My Week of Walden

Okay, I'll admit I've never read Thoreau's Walden.  That doesn't prevent me from thinking I know what it's about, though.  It's about a guy who goes off to live in the woods near a pond and does some crazy, in-depth self-reflection, right?  Or are his thoughts more of a contemplation on humanity, society, and culture? Maybe he just needed some time alone to write?

Maybe I should read the book or change the title of this post because it's obvious my knowledge of the book is limited to a guy alone in the woods on the edge of a pond. 

Nope.  I'm sticking with the title. Reasons why:

  Reason #1: I vacationed by myself for a week.
  Reason #2: There was a pond and a forest.
  Reason #3: I was writing!

My week alone in the woods was spent in a lovely, modern campground with full hook-up, which means I had electricity, water, and sewage.  Temperature control.  A microwave.  Television. My fan. My computer.  Phone.  And chargers for all!

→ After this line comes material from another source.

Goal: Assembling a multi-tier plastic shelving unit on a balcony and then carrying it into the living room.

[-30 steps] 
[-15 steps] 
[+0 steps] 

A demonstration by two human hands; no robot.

The only modern conveniences I had to do without were laundry, internet, and cell phone service.  Of course, all three of those could be had by simply jumping into my car and driving to the laundry room, the camp office with it's free wifi, or this place a few minutes down the road where I managed to find one to two bars of AT&T service.

Okay, and maybe I wasn't exactly alone.  I had company in the form of a four-legged fur baby.  He went most everywhere with me and was my movie buddy each night.  He sat through reruns of Guardians of the Galaxy, The Da Vinci Code, and the entire season of Firefly.  He snuggled with me while I read and relaxed next to me on the picnic table bench while I wrote.  Every now and again, he'd get restless and we'd go for a walk through the woods, along the lake's edge, or around the campground.

When I first mentioned to people that I was going to spend a week alone in our camper a few hours from home, I was met with surprise and even concern.  I was often asked if I was nervous or scared. Frankly, my biggest concern was having a bear show up near my garbage can.  I've been camping enough that I knew that I wouldn't really be alone.  With it being prime camping season in Michigan, I knew there would be other campers nearby.  I was also confident in the park staff and rangers being helpful if the need arose.

The only time I had the rangers at my camper was when they showed up with a message to call home. Remember, no cell phone service at the camper!

Other than that, I spent several days doing exactly what I had hoped to do during those quiet days.  I worked on my novel.   In the end, I wrote sixty-six pages on my space opera.  I developed a rhythm, writing from around 11:00 - 1:00 and again from 3:00 - 6:00.  In those hours of writing, I tended to produce between 15-20 pages.

I was thrilled.  Am thrilled.  I set out to do exactly what I wanted to do:  prove to myself that if I had the time and opportunity to dedicate to my writing, I would write.  I would produce.  I would be motivated to keep writing.

I'd love to leave the story there, to end on a triumphant note, but I only wrote for three and a half days because on Thursday, my fourth dedicated writing day, my grandma went home on hospice and I felt my place was there with her and my dad.  Spending hours on the road driving between the campground and my cousin's house, where hospice had been set up for grandma, cut into my writing. So did the worry and the heartache.  So, in reality, I only spent three and a half days writing.

But I wrote. And I'm pleased with how well I did in that short time.